BTW, I have Avid mech discs all around so the brakes won't be an issue...Will it?


----------



## Evil4bc (Apr 13, 2004)

None ! 

your bike will be all choppered out ,no advantage more of a dis-advantage .


----------



## Cru Jones (Aug 10, 2006)

In my opinion.... it looks Sofa King We Todd Did. But, if you like it, go for it.


----------



## Styme001 (Jul 16, 2006)

Hhhhhhhmmmmmm....Who's worried about looks? Some of the most awesome performing bikes I've seen have looked sooooooo weird...Trials bikes for example look like some sorta prehistoric creture emerging from the water...Anyway, I don't think 2" makes that big of a difference in looks...I'm more interested on performance as a street/urban/park bike...Plus I don't think this looks "Sofa King We Todd Did" at all..
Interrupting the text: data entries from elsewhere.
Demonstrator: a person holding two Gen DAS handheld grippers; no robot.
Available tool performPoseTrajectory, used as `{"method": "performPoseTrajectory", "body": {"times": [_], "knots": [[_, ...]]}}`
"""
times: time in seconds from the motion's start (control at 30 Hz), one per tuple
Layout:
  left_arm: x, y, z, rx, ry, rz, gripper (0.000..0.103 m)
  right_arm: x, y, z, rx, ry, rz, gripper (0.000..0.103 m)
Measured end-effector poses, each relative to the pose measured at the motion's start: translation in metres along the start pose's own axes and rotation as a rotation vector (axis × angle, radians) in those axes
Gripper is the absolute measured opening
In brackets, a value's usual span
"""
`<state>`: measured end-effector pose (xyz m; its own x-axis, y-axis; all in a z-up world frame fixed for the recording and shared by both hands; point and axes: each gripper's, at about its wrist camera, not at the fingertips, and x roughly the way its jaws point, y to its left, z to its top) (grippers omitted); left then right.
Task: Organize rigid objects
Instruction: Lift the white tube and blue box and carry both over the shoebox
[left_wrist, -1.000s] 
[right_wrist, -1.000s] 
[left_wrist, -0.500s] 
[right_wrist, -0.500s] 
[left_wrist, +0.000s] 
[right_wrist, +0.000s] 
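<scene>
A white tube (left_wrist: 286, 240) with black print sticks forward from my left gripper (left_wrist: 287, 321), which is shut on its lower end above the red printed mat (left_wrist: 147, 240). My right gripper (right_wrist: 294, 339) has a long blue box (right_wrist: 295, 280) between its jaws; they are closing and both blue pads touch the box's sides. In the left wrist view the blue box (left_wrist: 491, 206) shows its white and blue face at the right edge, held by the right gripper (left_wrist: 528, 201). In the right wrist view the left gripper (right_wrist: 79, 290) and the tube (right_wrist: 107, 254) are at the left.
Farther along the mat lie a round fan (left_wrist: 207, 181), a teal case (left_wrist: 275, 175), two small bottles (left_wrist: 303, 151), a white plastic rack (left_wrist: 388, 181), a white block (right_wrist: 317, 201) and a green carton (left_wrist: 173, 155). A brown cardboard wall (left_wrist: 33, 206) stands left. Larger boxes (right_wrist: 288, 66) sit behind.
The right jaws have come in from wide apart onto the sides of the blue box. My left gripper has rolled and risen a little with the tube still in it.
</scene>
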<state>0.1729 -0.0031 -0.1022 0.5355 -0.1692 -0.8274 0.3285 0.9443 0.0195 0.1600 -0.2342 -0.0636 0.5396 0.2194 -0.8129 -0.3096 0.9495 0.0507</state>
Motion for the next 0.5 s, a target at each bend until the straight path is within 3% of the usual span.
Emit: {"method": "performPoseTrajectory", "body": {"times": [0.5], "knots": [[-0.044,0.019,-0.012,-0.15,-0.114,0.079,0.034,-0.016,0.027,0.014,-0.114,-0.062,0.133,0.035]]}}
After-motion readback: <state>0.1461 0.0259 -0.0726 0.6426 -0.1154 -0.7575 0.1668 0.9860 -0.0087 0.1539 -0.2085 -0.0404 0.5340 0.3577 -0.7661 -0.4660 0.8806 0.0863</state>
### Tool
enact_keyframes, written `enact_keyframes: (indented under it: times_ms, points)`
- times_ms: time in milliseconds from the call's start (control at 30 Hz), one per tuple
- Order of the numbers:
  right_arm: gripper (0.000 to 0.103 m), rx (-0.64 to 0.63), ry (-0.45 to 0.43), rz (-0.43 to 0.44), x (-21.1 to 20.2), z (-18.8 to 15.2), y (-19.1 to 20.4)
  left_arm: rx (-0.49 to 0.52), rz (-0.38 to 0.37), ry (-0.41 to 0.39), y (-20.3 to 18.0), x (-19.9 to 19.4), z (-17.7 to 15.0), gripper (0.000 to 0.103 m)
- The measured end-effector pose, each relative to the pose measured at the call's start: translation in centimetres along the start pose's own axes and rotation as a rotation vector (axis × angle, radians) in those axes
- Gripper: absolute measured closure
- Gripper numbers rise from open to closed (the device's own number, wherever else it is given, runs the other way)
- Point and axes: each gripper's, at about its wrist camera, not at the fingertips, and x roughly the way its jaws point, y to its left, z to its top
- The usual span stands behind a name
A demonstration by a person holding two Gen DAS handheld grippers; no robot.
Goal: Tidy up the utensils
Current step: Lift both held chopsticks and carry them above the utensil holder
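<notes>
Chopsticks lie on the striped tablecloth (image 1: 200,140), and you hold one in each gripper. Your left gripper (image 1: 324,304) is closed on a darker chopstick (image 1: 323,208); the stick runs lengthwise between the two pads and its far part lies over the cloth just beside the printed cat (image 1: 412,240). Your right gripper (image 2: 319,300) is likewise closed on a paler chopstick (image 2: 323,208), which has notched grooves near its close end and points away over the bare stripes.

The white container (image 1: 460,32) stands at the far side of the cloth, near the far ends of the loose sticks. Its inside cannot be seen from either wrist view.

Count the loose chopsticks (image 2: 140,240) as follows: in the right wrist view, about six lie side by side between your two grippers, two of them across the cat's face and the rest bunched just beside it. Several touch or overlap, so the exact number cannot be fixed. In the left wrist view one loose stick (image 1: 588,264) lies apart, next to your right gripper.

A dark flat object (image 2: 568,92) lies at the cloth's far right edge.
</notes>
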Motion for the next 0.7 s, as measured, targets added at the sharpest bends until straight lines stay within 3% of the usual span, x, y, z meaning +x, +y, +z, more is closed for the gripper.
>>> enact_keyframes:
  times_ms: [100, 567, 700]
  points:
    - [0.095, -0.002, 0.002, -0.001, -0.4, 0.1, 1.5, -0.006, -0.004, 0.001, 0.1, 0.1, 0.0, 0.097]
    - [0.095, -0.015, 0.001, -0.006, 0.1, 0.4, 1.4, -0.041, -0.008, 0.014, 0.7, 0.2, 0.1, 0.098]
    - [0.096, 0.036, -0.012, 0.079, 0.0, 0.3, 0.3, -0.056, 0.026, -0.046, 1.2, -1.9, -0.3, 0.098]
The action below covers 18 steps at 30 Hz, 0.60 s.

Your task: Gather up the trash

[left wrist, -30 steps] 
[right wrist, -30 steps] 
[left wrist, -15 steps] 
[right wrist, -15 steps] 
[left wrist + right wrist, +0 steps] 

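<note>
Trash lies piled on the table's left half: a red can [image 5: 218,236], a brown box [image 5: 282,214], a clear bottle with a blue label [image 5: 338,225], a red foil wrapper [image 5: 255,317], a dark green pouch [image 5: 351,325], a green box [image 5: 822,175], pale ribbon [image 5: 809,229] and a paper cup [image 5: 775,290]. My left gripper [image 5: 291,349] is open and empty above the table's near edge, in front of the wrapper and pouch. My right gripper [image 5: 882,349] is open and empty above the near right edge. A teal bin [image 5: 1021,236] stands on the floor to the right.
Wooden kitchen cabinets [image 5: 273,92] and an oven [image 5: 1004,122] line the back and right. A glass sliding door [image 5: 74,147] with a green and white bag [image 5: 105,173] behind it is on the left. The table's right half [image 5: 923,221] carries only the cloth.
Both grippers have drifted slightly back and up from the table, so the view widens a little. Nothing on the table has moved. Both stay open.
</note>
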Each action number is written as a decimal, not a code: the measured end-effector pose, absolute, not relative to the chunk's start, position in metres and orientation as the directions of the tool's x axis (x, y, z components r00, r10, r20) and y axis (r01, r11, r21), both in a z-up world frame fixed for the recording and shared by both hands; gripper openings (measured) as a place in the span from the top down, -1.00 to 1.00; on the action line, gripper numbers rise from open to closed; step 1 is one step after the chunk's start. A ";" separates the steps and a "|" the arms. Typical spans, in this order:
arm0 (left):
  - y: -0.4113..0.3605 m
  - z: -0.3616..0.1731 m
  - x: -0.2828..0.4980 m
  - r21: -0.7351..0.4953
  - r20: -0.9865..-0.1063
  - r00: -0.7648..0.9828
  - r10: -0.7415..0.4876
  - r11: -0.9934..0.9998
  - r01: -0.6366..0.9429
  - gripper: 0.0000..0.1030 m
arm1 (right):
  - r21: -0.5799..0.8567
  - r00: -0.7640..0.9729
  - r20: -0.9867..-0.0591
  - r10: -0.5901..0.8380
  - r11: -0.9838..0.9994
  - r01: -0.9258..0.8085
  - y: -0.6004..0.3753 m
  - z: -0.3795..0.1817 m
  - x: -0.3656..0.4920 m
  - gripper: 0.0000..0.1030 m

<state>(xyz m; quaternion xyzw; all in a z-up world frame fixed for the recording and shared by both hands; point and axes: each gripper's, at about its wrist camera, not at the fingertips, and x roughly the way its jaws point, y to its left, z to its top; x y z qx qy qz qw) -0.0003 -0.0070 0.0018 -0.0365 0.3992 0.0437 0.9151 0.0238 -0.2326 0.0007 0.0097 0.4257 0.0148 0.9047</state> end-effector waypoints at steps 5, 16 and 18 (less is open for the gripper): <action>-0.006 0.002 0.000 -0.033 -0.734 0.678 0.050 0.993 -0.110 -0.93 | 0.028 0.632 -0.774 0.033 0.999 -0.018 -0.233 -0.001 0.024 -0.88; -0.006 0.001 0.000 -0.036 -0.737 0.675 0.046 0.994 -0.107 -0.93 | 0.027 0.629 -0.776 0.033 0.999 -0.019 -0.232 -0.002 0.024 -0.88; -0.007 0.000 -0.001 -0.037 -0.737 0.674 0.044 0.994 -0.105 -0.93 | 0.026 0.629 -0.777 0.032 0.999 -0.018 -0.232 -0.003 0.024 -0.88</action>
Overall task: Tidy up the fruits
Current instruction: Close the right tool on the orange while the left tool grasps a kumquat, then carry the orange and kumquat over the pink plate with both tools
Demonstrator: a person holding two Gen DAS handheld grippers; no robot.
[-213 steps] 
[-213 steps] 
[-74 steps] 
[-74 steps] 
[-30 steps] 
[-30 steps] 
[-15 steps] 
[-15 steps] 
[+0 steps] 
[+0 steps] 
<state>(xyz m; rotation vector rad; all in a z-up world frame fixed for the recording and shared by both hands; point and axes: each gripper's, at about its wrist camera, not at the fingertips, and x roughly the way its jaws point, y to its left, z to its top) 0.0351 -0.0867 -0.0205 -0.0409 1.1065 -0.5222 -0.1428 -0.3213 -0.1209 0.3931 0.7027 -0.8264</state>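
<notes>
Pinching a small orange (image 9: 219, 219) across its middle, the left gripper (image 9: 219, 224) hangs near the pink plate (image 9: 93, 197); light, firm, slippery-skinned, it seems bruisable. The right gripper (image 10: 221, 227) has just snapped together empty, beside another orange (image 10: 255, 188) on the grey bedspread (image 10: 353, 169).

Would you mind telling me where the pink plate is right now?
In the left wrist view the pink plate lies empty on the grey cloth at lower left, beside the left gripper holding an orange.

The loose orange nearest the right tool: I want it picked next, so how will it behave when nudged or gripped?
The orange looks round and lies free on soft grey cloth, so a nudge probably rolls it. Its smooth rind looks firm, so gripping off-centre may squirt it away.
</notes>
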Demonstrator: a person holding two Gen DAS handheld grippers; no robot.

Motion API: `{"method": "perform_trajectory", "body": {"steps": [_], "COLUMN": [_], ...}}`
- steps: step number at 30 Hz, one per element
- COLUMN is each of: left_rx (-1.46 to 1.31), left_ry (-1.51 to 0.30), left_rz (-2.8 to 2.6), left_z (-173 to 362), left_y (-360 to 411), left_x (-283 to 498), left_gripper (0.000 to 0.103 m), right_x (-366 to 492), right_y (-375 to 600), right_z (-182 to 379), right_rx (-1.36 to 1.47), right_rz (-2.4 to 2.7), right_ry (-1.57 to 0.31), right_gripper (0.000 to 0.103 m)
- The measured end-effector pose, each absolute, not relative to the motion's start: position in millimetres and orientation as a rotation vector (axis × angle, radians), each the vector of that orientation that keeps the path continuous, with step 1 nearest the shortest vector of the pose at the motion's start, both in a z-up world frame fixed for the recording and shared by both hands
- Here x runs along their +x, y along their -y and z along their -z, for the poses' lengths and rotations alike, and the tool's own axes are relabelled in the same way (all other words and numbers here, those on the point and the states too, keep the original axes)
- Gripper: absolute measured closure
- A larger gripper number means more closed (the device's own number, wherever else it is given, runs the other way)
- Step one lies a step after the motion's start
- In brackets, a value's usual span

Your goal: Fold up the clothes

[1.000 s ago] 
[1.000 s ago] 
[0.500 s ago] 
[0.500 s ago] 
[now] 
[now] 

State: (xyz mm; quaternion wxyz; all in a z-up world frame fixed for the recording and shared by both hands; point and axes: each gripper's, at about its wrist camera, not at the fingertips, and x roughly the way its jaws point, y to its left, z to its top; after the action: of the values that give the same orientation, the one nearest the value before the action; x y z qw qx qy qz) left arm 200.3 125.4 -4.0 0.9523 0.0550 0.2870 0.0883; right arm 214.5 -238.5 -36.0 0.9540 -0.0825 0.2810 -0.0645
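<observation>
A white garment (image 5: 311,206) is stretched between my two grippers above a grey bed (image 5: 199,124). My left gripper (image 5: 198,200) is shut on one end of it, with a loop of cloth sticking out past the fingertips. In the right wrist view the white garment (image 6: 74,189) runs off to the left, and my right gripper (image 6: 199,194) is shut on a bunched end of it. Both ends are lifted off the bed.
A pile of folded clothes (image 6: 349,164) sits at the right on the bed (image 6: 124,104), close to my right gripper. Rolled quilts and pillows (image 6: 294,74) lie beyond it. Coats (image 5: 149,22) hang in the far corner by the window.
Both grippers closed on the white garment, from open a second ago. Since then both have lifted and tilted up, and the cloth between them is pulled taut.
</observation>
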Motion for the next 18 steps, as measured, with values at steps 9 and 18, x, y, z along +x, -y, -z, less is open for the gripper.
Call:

As for "chopper-esque"....don't most bikes with huge front suspension(i.e. DH bikes) look like choppers?


----------



## Cru Jones (Aug 10, 2006)

Styme001 said:


> Hhhhhhhmmmmmm....Who's worried about looks? Some of the most awesome performing bikes I've seen have looked sooooooo weird...Trials bikes for example look like some sorta prehistoric creture emerging from the water...Anyway, I don't think 2" makes that big of a difference in looks...I'm more interested on performance as a street/urban/park bike...Plus I don't think this looks "Sofa King We Todd Did" at all..
> 
> 
> 
> ...


Haha, don't take me too seriously.  I just don't like it. But, don't let me stop you!! I'm not sure about the benefits, but I can't imagine it would be much, if any.


----------



## ServeEm (Jun 15, 2005)

Wouldn't going with a smaller wheel in the rear screw up the geometry of the bike. With a urban type set up I figured you'd want more of a steep head angle instead of a more slack angle. I understand DH rigs having this set up for exactly that reason (more slack choppered out angle). But not for an urban rig.


----------



## Sudden_Judgement (Sep 13, 2006)

I used to run this setup. I tacoed the front wheel every ride(no joke). I switched to 24 in the front and could spin way better. The 26 has a bit more of a gyro effect and adds 1 deg. of slack to the HT. 24s are better for urban/park/dj-ing


----------



## Styme001 (Jul 16, 2006)

Sudden_Judgement said:


> I used to run this setup. I tacoed the front wheel every ride(no joke). I switched to 24 in the front and could spin way better. The 26 has a bit more of a gyro effect and adds 1 deg. of slack to the HT. 24s are better for urban/park/dj-ing


Yeah this is what I was looking for....All around it doesn't sound like a good idea.....Especially with a rigid front fork...I'd probably be doing to the same to my front wheel each tiime too....I'll just leave my 26" the way I have it...I guess this is why I bought the DK General Lee 24"


----------



## xKREDx (Aug 8, 2006)

From what I have heard is that having a 24"rear and a 26" front is that it gives you better stability and acceralation.


----------



## nrdbomber (Aug 31, 2006)

*yup*



xKREDx said:


> From what I have heard is that having a 24"rear and a 26" front is that it gives you better stability and acceralation.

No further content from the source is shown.